◆ **Exercise goal**
Skip the pictures and retype exactly the lines from the one holding "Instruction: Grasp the" through the end of the entries.

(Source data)
= = = = =
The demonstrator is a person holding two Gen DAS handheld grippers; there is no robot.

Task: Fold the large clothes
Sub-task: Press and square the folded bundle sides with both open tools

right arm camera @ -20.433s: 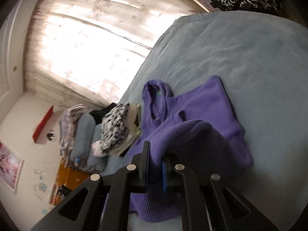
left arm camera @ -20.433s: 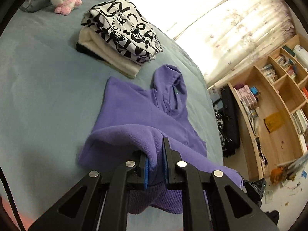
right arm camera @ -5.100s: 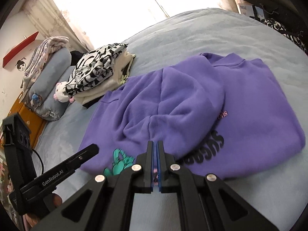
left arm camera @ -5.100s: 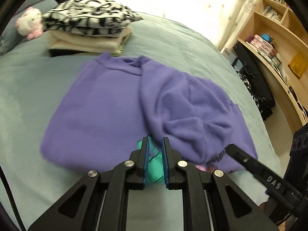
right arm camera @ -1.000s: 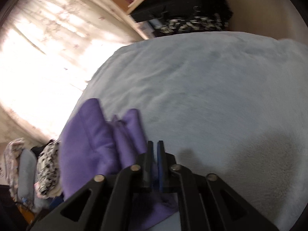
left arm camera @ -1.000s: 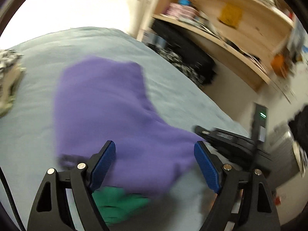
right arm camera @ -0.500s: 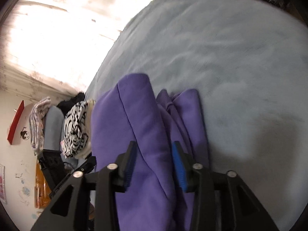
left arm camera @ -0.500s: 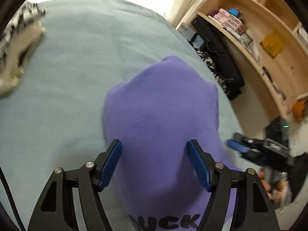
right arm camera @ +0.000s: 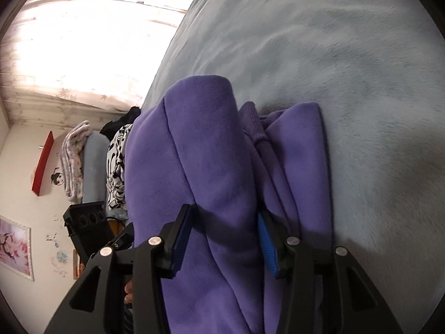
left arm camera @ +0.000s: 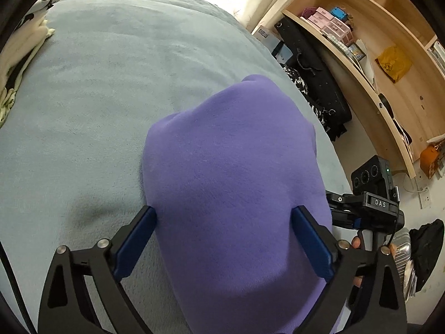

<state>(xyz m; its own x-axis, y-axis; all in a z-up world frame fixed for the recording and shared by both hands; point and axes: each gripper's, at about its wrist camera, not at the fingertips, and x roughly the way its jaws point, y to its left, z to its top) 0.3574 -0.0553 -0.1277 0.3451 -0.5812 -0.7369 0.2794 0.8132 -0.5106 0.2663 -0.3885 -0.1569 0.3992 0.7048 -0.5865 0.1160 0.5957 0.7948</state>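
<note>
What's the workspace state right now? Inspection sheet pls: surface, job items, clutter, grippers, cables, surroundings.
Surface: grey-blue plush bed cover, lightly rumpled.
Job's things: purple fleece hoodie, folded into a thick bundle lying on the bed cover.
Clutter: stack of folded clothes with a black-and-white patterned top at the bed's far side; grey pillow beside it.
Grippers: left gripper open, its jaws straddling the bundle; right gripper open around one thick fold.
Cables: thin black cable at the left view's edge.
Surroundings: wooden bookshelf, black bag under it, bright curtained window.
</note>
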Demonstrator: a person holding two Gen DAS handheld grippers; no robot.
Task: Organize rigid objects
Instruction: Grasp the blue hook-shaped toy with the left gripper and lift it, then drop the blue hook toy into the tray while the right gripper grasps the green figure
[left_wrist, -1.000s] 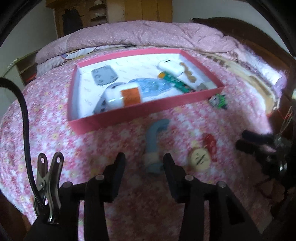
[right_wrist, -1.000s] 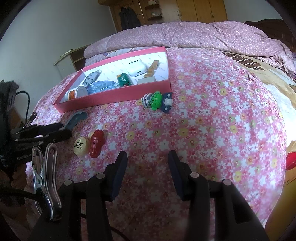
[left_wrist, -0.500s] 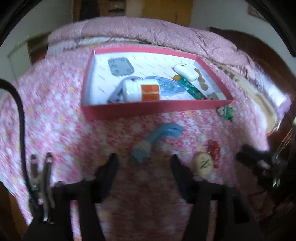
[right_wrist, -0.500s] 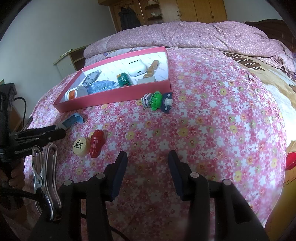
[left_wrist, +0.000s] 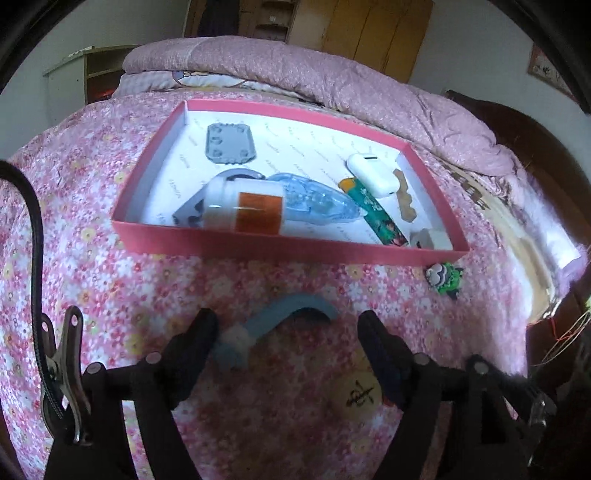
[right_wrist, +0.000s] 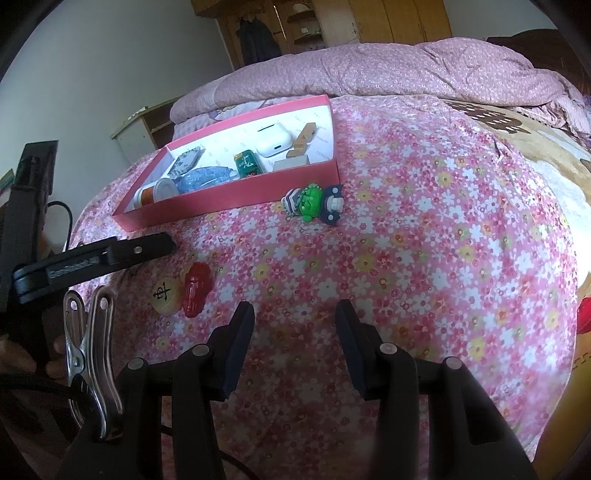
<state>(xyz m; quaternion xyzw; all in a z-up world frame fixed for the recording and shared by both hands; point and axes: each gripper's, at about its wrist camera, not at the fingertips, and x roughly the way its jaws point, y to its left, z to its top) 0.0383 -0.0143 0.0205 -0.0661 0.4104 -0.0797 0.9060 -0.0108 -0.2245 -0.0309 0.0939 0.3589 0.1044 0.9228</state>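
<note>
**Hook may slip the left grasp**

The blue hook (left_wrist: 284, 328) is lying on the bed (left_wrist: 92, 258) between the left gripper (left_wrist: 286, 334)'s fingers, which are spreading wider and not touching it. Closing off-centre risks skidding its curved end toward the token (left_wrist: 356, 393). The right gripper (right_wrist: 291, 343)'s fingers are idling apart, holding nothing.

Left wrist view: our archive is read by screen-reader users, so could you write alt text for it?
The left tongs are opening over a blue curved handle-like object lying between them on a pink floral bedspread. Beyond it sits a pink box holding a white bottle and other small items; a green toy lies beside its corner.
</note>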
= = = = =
◆ **Response**
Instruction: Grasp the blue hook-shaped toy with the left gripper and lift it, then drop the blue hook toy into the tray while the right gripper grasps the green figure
[left_wrist, -1.000s] 
[right_wrist, -1.000s] 
[left_wrist, -0.500s] 
[right_wrist, -0.500s] 
[left_wrist, +0.000s] 
[right_wrist, +0.000s] 
<state>(xyz m; quaternion xyzw; all in a z-up world frame fixed for the recording and shared by both hands; point and axes: each gripper's, at about its wrist camera, not at the fingertips, and x roughly the way its jaws point, y to its left, z to its top) 0.0383 -0.0143 0.0205 -0.0661 0.4104 -0.0797 0.9060 -0.0108 -0.2245 -0.0309 0.0939 0.3589 0.1044 0.9228</state>
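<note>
**Hook may slip the left grasp**

The blue hook (left_wrist: 284, 328) is lying on the bed (left_wrist: 92, 258) between the left gripper (left_wrist: 286, 334)'s fingers, which are spreading wider and not touching it. Closing off-centre risks skidding its curved end toward the token (left_wrist: 356, 393). The right gripper (right_wrist: 291, 343)'s fingers are idling apart, holding nothing.

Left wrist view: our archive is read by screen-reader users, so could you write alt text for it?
The left tongs are opening over a blue curved handle-like object lying between them on a pink floral bedspread. Beyond it sits a pink box holding a white bottle and other small items; a green toy lies beside its corner.
</note>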

The answer to this exercise is complete.